The Evidence-Based Conceptual Model of Transactional Analysis: A Focused Review of the Research Literature

Published in Transactional Analysis Journal 51(5) (April 2021)

Vos,J & van Rijn,B.


This article presents a focused review of the research literature in transactional analysis (TA). TA was developed in the 1950s as a theory of human personality and social behavior and as a comprehensive form of psychotherapy, but there has not been any systematic research to test the empirical evidence for the efficacy of TA theory and practice. The aim of this study was to develop the conceptual model of transactional analysis on the basis of a systematic review of the actual, self-reported practice of international TA psychotherapists and on the evidence found in research. The article systematically reviews common conceptual components of TA and their empirical evidence by examining the common denominator and the empirical evidence for the central clinical phenomenon, etiology, therapeutic mechanisms, therapeutic competencies, outcomes, and synthesis. TA focuses on problems in ego states (operationalized as Parent, Adult, and Child) with distinctive behavioral functions of Controlling Parent, Nurturing Parent, Adult, Adapted Child, and Free Child. Individuals can develop long-term problems in their ego states, social functioning, and self-efficacy as the result of unfavorable messages from their social context (negative parental messages in early life, lack of developing mature coping mechanisms, intergenerational messages, negative stroke balance), script decisions (accepting or rejecting unfavorable messages via behavior, emotional disconnection, or cognitive styles), life events, and genetics/temperament.
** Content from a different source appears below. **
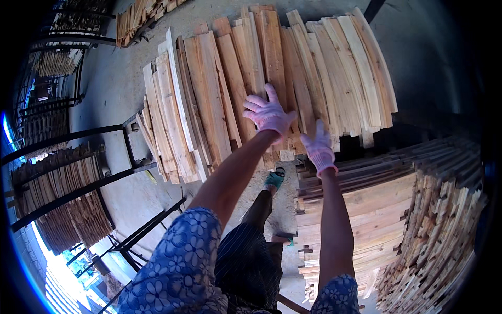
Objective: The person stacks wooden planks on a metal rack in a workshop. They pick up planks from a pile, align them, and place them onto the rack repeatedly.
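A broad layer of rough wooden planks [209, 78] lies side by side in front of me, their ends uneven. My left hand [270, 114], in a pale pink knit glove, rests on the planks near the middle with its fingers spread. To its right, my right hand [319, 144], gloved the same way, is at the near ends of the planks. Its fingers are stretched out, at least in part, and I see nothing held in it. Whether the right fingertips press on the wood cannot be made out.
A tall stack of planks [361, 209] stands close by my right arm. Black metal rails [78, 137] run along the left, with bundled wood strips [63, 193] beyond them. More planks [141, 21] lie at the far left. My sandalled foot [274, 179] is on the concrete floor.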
TA treatment intends to help clients by developing constructive ego states, improving social functioning, and stimulating a sense of self-efficacy. Research confirms that TA improves psychopathology, behavior, and general well-being thanks to improvement in ego states, self-efficacy, and social functioning. These effects are achieved by four evidence-based therapist competencies: creating a positive client-practitioner relationship, working with experiences in the present, etiological analysis (life scripts, injunctions, counterinjunctions), and therapeutic structure (treatment contracts, treatment stages, psychoeducation/didactics). Meta-analysis of 75 studies shows that TA has moderate to large positive effects on psychopathology, self-efficacy, social functioning, and ego states. This conceptual model shows that TA can be considered a bona fide and evidence-based treatment for a wide range of clients.